“I just read your story and you are one strange fella. I mean that in a good way but, well, you’re strange.”
I get that sometimes.
This time it was my friend Susan who was letting me know that she’d read my story: “A Box Full of Nothing.” (Which can still be read for free at: http://www.anotherealm.com/2007/ar110107.html).
“Your protagonist was so obnoxious I just wanted to smack him.”
I smiled. That’s good cause it meant that, as a writer, I’d done my job – I got her emotionally connected. But how, I wondered, did that make me strange? Well, Susan got distracted and I never did get an answer on that one.
The truth of the matter is that I find that story to be rather mild and tame. So I can only assume that she thought the idea of the story was strange. That would make the person who thought it up (me) a little strange as well.
I get that a lot too.
But in my own defense I tend to think that people in general are strange. As a writer I just write it down. Don’t believe me? Here’s a case in point:
This past weekend I was at a big amusement park. I think you can guess which one. And in this post 9/11 world even a bunch of tourists are required to open their bags in front of security to prove that their only intentions are to spend money and act like kids. No biggie, really, it’s the same wherever you go.

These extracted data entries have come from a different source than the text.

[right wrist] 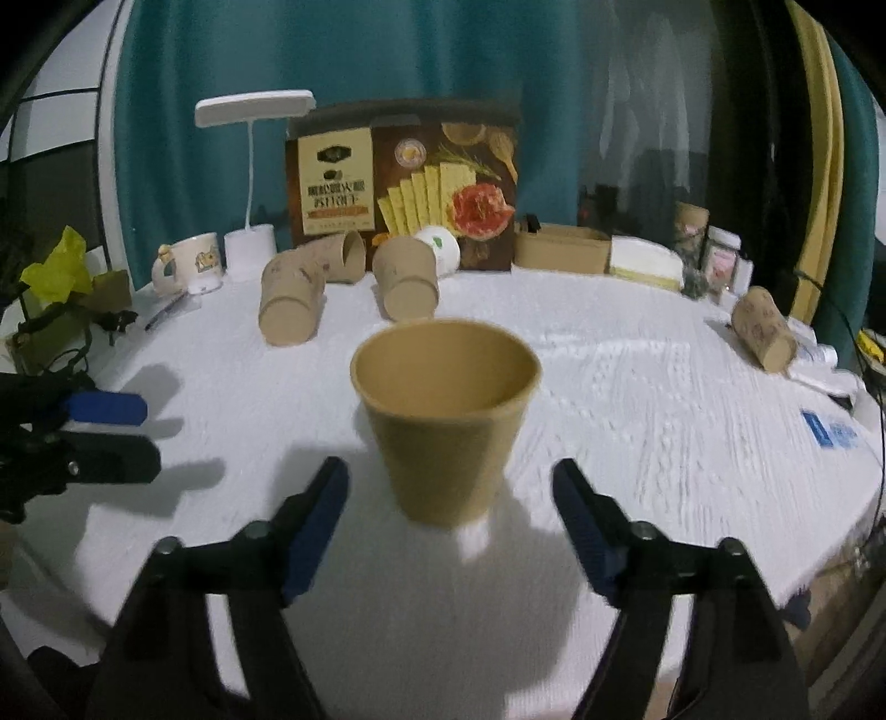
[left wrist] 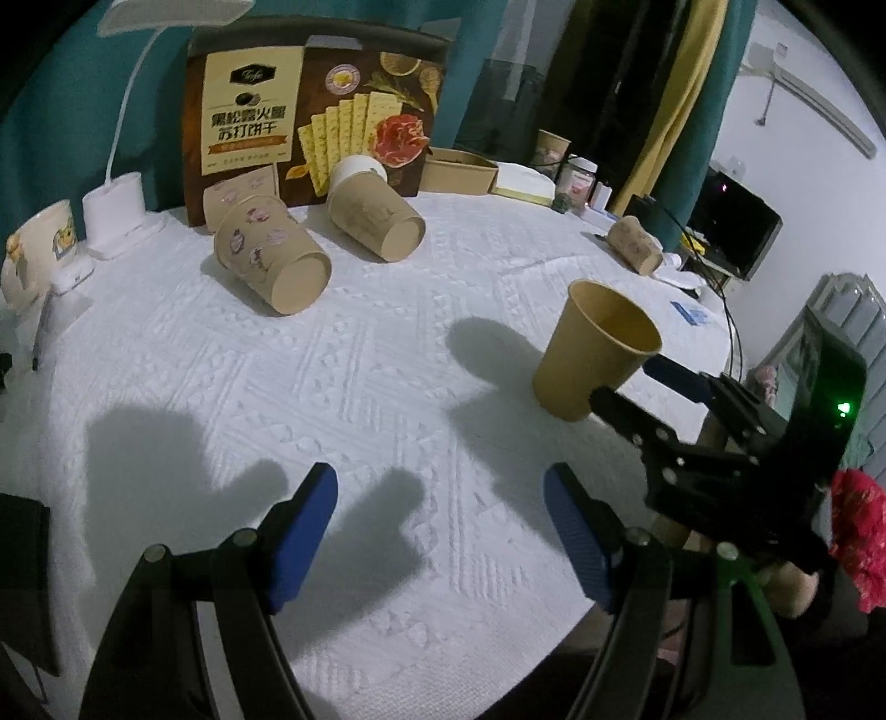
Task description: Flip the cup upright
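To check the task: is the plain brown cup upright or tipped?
Upright: the plain brown cup stands on its base, open mouth up, on the white tablecloth.

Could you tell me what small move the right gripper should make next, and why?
Probably draw the right gripper straight back. The plain tan paper cup already stands upright, mouth up, on the white embossed tablecloth, and the jaws are open on either side of it without gripping; retreating straight should avoid tipping it.

The right-wrist view is smeared by motion, so the white tablecloth [right wrist: 637, 387] loses its pattern and the plain paper cup [right wrist: 443, 421] has soft edges; the cracker box [right wrist: 404, 183] print is unreadable there; in the left-wrist view the right gripper [left wrist: 626, 382] hides part of the cup's base; the desk lamp [left wrist: 171, 16] is cut by the top edge.
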`<state>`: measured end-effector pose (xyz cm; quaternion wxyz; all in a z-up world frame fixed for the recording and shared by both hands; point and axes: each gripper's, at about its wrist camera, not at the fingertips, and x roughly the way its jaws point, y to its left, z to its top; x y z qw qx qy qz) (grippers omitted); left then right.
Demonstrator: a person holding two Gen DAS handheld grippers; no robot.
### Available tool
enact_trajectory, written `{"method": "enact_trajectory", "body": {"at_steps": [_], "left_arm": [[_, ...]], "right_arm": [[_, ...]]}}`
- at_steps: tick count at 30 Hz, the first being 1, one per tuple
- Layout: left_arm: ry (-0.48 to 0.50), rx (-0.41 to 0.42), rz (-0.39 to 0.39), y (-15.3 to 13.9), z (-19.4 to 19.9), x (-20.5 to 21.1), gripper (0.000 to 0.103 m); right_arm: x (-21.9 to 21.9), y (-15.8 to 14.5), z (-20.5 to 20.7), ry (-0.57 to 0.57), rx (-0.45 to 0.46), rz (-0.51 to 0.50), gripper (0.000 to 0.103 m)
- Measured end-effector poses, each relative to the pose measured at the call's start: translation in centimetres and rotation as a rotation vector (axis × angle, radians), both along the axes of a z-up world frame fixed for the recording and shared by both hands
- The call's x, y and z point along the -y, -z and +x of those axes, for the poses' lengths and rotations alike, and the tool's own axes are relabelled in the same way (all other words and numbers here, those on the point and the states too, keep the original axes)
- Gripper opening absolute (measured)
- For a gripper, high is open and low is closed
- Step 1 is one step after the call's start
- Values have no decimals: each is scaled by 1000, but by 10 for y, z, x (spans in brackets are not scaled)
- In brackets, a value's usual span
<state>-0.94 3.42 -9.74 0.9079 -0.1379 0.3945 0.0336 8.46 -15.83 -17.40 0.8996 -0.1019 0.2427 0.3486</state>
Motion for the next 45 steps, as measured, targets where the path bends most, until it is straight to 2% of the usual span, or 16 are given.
{"method": "enact_trajectory", "body": {"at_steps": [2, 6, 20, 25, 29, 33, 45], "left_arm": [[8, 12, 29, -2, -1, 6, 77], [15, 54, 67, -7, -4, 14, 86], [42, 219, 219, -46, -18, 49, 92], [64, 282, 229, -64, -24, 57, 96], [71, 321, 248, -76, -25, 62, 97], [69, 396, 282, -96, -29, 68, 97], [39, 578, 267, -149, -45, 61, 102]], "right_arm": [[7, 0, -5, 20, -20, 3, 81], [21, -2, -13, 54, -54, -9, 83], [73, -40, -35, 146, -75, 38, 85], [87, -63, -41, 169, -46, 71, 91], [100, -83, -48, 188, -6, 101, 92], [109, -103, -53, 195, 42, 108, 92], [127, -166, -76, 216, 187, 181, 94]]}}
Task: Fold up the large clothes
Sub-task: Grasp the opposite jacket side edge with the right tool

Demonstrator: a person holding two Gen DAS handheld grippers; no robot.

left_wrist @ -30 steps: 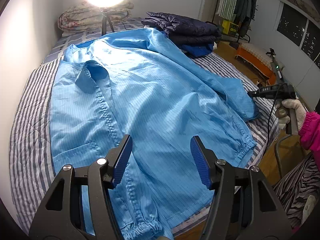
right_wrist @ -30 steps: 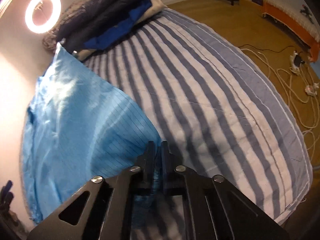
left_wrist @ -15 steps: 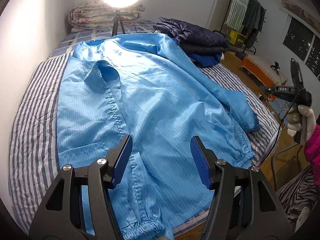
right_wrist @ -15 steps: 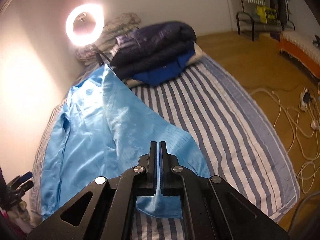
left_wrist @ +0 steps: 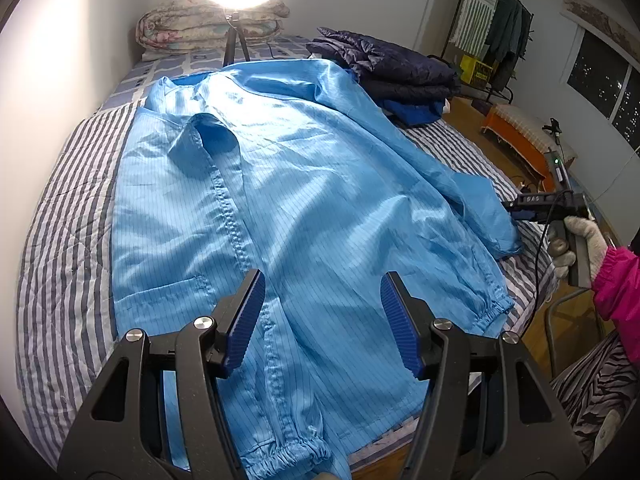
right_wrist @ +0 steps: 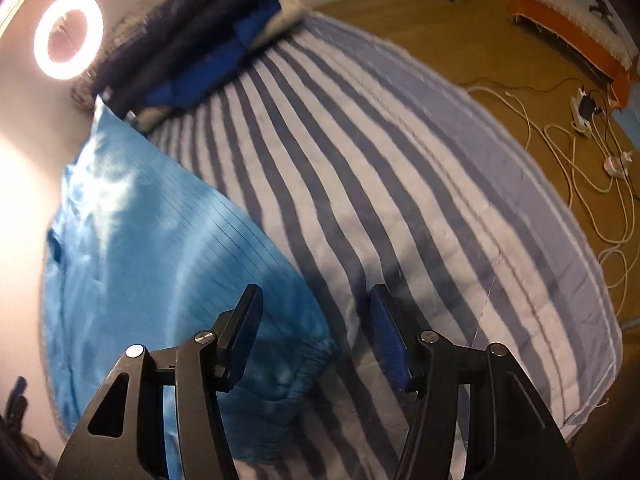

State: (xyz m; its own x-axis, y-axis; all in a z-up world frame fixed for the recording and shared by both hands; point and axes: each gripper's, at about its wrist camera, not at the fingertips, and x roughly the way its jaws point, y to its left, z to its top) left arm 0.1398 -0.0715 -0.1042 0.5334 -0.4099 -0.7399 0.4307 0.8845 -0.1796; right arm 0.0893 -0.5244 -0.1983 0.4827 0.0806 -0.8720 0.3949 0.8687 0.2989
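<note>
On the striped bed [left_wrist: 68,216], one blue coverall [left_wrist: 304,200]; left gripper [left_wrist: 322,320] agape; right gripper [right_wrist: 316,336] just opened, empty.

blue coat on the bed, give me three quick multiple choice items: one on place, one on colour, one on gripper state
1. Where does the folded dark jacket lie?
A. on the blue coat's collar
B. at the bed's far end, beside the coat
C. on the floor

2. What colours are the bed cover's stripes?
A. red and yellow
B. green and black
C. grey-blue and white

3. How does the right gripper stand?
A. open, pads clear of the cloth
C. shut on the ring light
B. shut on the cuff

Key: 1 B, the dark jacket lies past the blue coat, by its far sleeve. 2 C, the bed cover shows grey-blue and white bands. 3 A, the right gripper has just been opening, and its pads press on nothing.
</note>
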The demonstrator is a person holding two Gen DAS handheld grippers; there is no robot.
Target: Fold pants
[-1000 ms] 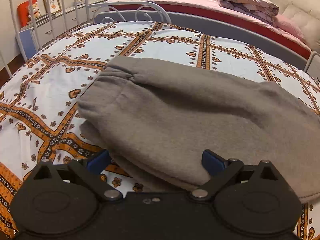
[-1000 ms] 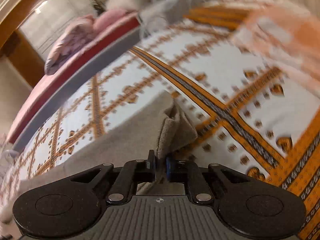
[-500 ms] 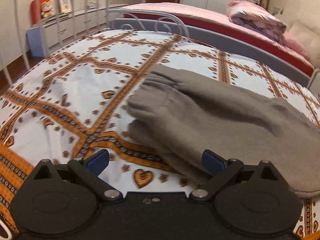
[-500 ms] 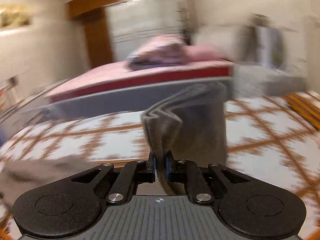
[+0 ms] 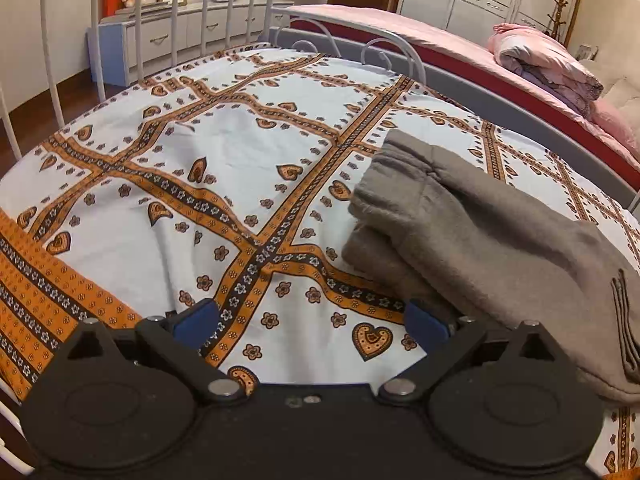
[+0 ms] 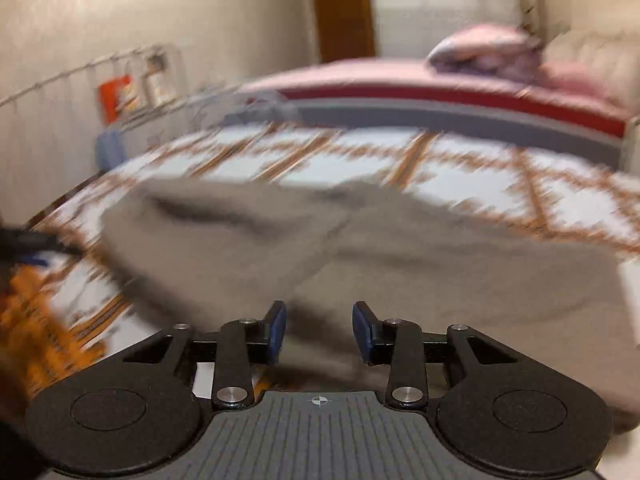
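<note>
Pants point(image 5: 472, 236), grey and fleecy, lie folded in layers on our patterned bedspread point(image 5: 224, 168), toward the bed's right side and near its front edge. We judge them soft, fairly thick and limp: they will sag and slide off a fold unless we take hold at a doubled edge or at the cuffed end lying toward the middle of the bed. Beyond the far edge stands a second bed point(image 5: 460, 44) with pink bedding, and white metal rails point(image 5: 136, 20) rise along the left edge; neither blocks us. Our left gripper point(image 5: 312, 320) hangs wide open and empty above the bedspread, just beside the pants. Our right gripper point(image 6: 318, 332) has just been opening; its pads stand apart above the blurred grey cloth, pressing nothing.
</note>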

But right behind me were a group of young ladies (16 or 17 years of age) who got rather concerned when they saw the sign that said: “All bags will be checked.”
“Really? I have to open my bag?” The security guard simply pointed at the sign. The girl then handed over a pink, leather, rectangular shoulder bag. It was unusual in that it wasn’t a regular purse. It resembled more like a high-end duffle bag but only smaller – more compact. “This is so embarrassing,” she muttered, and her girlfriends all started to giggle.
The security guard, uncertain what he’d find, opened the bag cautiously. In it was a three-foot tall porcelain doll. Only, this wasn’t your grandmother’s porcelain doll. It was thin, pale white, with platinum hair, and was dressed in black leather Goth clothing. I recognized that it was in the style of Japanese animation so I assumed it was one of the very popular Anime characters the 16 year-olds all seem to love.
The guard took a look at the very realistic face and the cold glass eyes and said: “Whoa, that’s kinda creepy.”
The young lady smiled apologetically and as she took back her bag responded: “Yeah, it must seem like you found a dead body, or something, in my purse.”
BAM! I got a story.
Can you blame me? A pink leather satchel. A creepy human-like doll. A tourist trap filled with happy vacationers. Who couldn’t write a story out of that?
Oddly enough, a friend of mine already has. That’s why I recognized the doll. He describes it in detail in a horror story he wrote called “The Dollfie Murder” for “Strange Mysteries” published by Whortleberry Press (available here: http://www.lulu.com/content/paperback-book/strange-mysteries/6413232) . It has all the same elements except for the tourist trap (and since Mike lives in NJ you can’t fault him for that).
So how strange is that? And I didn’t have a thing to do with it. It really happened and it happened to other people. I just saw the potential in it. So, despite what some of you may think – it’s not me. Other people, they’re strange, and that’s the truth.